All of the records should be given back exactly and in full.

━━━ Data to use ━━━

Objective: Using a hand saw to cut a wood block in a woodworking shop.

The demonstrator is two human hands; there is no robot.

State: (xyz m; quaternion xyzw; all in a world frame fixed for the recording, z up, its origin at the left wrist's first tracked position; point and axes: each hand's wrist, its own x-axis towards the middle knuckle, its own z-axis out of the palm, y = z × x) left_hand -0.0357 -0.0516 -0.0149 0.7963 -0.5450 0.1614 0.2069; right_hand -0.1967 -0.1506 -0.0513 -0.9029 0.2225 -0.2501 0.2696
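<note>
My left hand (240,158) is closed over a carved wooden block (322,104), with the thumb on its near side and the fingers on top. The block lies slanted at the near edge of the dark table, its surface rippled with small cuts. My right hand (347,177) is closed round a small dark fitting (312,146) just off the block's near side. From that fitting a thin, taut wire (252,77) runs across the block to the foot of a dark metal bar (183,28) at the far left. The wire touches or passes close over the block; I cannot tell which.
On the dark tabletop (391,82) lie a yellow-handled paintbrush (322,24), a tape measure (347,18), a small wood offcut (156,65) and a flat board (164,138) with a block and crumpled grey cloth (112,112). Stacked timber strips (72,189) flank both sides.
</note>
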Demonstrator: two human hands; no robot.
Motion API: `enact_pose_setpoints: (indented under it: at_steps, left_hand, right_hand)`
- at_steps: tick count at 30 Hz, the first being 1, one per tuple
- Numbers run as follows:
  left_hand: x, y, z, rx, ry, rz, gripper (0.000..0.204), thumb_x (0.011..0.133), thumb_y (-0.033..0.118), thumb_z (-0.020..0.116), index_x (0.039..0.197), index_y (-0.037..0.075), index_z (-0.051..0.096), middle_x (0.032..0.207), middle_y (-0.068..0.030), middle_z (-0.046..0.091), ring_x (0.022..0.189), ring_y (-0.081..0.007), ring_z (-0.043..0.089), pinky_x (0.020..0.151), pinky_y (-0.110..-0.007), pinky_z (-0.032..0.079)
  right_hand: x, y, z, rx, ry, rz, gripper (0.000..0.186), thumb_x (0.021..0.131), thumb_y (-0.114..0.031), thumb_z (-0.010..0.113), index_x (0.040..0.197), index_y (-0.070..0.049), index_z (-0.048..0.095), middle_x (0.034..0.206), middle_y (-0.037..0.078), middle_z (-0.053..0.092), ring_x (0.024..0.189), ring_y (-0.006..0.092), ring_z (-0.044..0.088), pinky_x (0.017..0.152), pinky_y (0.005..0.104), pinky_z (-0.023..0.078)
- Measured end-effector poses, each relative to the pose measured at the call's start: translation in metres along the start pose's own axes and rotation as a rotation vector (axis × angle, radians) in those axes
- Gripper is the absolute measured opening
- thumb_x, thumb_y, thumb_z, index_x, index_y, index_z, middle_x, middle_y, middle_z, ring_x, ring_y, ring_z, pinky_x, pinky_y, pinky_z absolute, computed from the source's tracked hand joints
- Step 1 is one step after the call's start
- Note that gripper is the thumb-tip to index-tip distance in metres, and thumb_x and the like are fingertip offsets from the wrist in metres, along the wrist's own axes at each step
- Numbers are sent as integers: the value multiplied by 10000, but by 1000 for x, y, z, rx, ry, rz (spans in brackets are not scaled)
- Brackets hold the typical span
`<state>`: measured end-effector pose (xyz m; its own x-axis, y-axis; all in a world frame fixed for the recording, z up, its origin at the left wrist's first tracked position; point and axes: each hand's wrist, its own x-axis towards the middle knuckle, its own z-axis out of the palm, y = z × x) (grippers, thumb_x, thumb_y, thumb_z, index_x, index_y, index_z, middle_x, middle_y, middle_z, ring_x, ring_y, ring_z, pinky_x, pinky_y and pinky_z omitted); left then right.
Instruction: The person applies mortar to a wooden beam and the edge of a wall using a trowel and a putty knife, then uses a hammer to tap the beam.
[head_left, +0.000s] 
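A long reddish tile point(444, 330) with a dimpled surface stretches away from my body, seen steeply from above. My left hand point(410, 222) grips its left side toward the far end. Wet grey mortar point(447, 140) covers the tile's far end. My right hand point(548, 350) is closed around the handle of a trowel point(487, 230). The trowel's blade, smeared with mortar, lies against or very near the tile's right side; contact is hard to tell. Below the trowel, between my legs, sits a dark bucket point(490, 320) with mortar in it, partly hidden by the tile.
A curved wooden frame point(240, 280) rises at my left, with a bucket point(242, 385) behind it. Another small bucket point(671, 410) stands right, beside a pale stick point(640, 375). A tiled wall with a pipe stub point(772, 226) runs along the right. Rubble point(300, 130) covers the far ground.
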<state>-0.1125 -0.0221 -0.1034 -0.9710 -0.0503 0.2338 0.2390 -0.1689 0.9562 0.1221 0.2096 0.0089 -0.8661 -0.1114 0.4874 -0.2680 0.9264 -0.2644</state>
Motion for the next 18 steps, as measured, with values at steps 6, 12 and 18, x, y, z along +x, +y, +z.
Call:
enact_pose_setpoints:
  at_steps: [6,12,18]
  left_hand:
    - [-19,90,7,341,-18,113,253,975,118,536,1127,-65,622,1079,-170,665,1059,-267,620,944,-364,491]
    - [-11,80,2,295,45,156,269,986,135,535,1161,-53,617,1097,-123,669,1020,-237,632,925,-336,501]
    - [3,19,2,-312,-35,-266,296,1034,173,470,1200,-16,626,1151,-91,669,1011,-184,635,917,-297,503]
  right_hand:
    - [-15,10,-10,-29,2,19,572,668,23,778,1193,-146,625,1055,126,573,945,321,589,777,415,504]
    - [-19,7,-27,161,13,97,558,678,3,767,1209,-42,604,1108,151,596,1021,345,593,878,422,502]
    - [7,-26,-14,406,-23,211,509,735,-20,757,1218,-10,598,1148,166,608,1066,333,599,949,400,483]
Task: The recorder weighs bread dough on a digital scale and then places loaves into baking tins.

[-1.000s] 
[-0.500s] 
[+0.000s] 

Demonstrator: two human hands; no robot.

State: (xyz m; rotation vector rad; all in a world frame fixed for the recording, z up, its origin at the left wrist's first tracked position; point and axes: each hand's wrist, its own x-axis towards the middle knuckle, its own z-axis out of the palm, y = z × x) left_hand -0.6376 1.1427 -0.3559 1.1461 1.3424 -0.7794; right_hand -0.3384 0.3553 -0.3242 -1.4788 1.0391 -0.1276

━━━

**Answer section**
Objective: Using a hand saw to cut a wood block in a woodworking shop.

The demonstrator is two human hands; there is no robot.

State: (xyz m; quaternion xyzw; all in a world frame fixed for the recording, z up, its origin at the left wrist's first tracked position; point and axes: each hand's wrist, its own x-axis towards the middle knuckle, its own z-axis out of the palm, y = z × x) left_hand -0.0357 -0.0516 -0.0149 0.7963 -0.5450 0.1614 0.2069; right_hand -0.1967 -0.1506 -0.0513 -0.9029 0.2225 -0.2501 0.2696
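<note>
My left hand (240,158) is closed over a carved wooden block (322,104), with the thumb on its near side and the fingers on top. The block lies slanted at the near edge of the dark table, its surface rippled with small cuts. My right hand (347,177) is closed round a small dark fitting (312,146) just off the block's near side. From that fitting a thin, taut wire (252,77) runs across the block to the foot of a dark metal bar (183,28) at the far left. The wire touches or passes close over the block; I cannot tell which.
On the dark tabletop (391,82) lie a yellow-handled paintbrush (322,24), a tape measure (347,18), a small wood offcut (156,65) and a flat board (164,138) with a block and crumpled grey cloth (112,112). Stacked timber strips (72,189) flank both sides.
</note>
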Demonstrator: two human hands; no robot.
Motion API: `enact_pose_setpoints: (indented under it: at_steps, left_hand, right_hand)`
- at_steps: tick count at 30 Hz, the first being 1, one per tuple
- Numbers run as follows:
  left_hand: x, y, z, rx, ry, rz, gripper (0.000..0.204), thumb_x (0.011..0.133), thumb_y (-0.033..0.118), thumb_z (-0.020..0.116), index_x (0.039..0.197), index_y (-0.037..0.075), index_z (-0.051..0.096), middle_x (0.032..0.207), middle_y (-0.068..0.030), middle_z (-0.046..0.091), ring_x (0.022..0.189), ring_y (-0.081..0.007), ring_z (-0.043..0.089), pinky_x (0.020..0.151), pinky_y (-0.110..-0.007), pinky_z (-0.032..0.079)
  right_hand: x, y, z, rx, ry, rz, gripper (0.000..0.186), thumb_x (0.021..0.131), thumb_y (-0.114..0.031), thumb_z (-0.010..0.113), index_x (0.040..0.197), index_y (-0.070..0.049), index_z (-0.048..0.095), middle_x (0.034..0.206), middle_y (-0.037..0.078), middle_z (-0.053..0.092), ring_x (0.024..0.189), ring_y (-0.006..0.092), ring_z (-0.044..0.088), pinky_x (0.017..0.152), pinky_y (0.005..0.104), pinky_z (-0.023..0.078)
- Measured end-effector poses, each relative to the pose measured at the call's start: translation in metres along the start pose's own axes and rotation as a rotation vector (axis × angle, radians) in those axes
- Gripper is the absolute measured opening
- thumb_x, thumb_y, thumb_z, index_x, index_y, index_z, middle_x, middle_y, middle_z, ring_x, ring_y, ring_z, pinky_x, pinky_y, pinky_z absolute, computed from the source's tracked hand joints
- Step 1 is one step after the call's start
- Note that gripper is the thumb-tip to index-tip distance in metres, and thumb_x and the like are fingertip offsets from the wrist in metres, along the wrist's own axes at each step
- Numbers are sent as integers: the value multiplied by 10000, but by 1000 for x, y, z, rx, ry, rz (spans in brackets are not scaled)
- Brackets hold the typical span
`<state>`: measured end-effector pose (xyz m; its own x-axis, y-axis; all in a world frame fixed for the recording, z up, its origin at the left wrist's first tracked position; point and axes: each hand's wrist, its own x-axis towards the middle knuckle, its own z-axis out of the palm, y = z × x) (grippers, thumb_x, thumb_y, thumb_z, index_x, index_y, index_z, middle_x, middle_y, middle_z, ring_x, ring_y, ring_z, pinky_x, pinky_y and pinky_z omitted); left then right.
Instruction: The person applies mortar to a wooden beam and the edge of a wall using a trowel and a putty knife, then uses a hammer to tap the beam.
[head_left, +0.000s] 
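A long reddish tile point(444, 330) with a dimpled surface stretches away from my body, seen steeply from above. My left hand point(410, 222) grips its left side toward the far end. Wet grey mortar point(447, 140) covers the tile's far end. My right hand point(548, 350) is closed around the handle of a trowel point(487, 230). The trowel's blade, smeared with mortar, lies against or very near the tile's right side; contact is hard to tell. Below the trowel, between my legs, sits a dark bucket point(490, 320) with mortar in it, partly hidden by the tile.
A curved wooden frame point(240, 280) rises at my left, with a bucket point(242, 385) behind it. Another small bucket point(671, 410) stands right, beside a pale stick point(640, 375). A tiled wall with a pipe stub point(772, 226) runs along the right. Rubble point(300, 130) covers the far ground.
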<state>-0.1125 -0.0221 -0.1034 -0.9710 -0.0503 0.2338 0.2390 -0.1689 0.9562 0.1221 0.2096 0.0089 -0.8661 -0.1114 0.4874 -0.2680 0.9264 -0.2644</state>
Motion for the next 18 steps, as measured, with values at steps 6, 12 and 18, x, y, z along +x, +y, +z.
Call:
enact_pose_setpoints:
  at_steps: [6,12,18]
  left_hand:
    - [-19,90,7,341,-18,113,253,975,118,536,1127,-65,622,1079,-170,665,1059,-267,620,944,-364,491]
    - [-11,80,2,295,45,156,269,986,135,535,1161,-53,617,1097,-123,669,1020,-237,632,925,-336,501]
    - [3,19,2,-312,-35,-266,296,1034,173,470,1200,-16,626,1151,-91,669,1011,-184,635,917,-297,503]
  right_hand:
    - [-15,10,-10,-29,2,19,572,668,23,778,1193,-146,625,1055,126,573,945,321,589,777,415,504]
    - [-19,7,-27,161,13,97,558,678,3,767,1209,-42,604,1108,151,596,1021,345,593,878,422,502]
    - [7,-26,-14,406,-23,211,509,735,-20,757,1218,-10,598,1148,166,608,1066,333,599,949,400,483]
Task: The recorder weighs bread dough on a digital scale and then places loaves into baking tins.

[-1.000s] 
[-0.500s] 
[+0.000s] 

Demonstrator: two human hands; no robot.

State: (xyz m; rotation vector rad; all in a world frame fixed for the recording, z up, its origin at the left wrist's first tracked position; point and axes: each hand's wrist, its own x-axis towards the middle knuckle, its own z-axis out of the palm, y = z × x) left_hand -0.6376 1.1427 -0.3559 1.1461 1.3424 -0.7794; right_hand -0.3384 0.3553 -0.3242 -1.4788 1.0391 -0.1276

This completes the answer.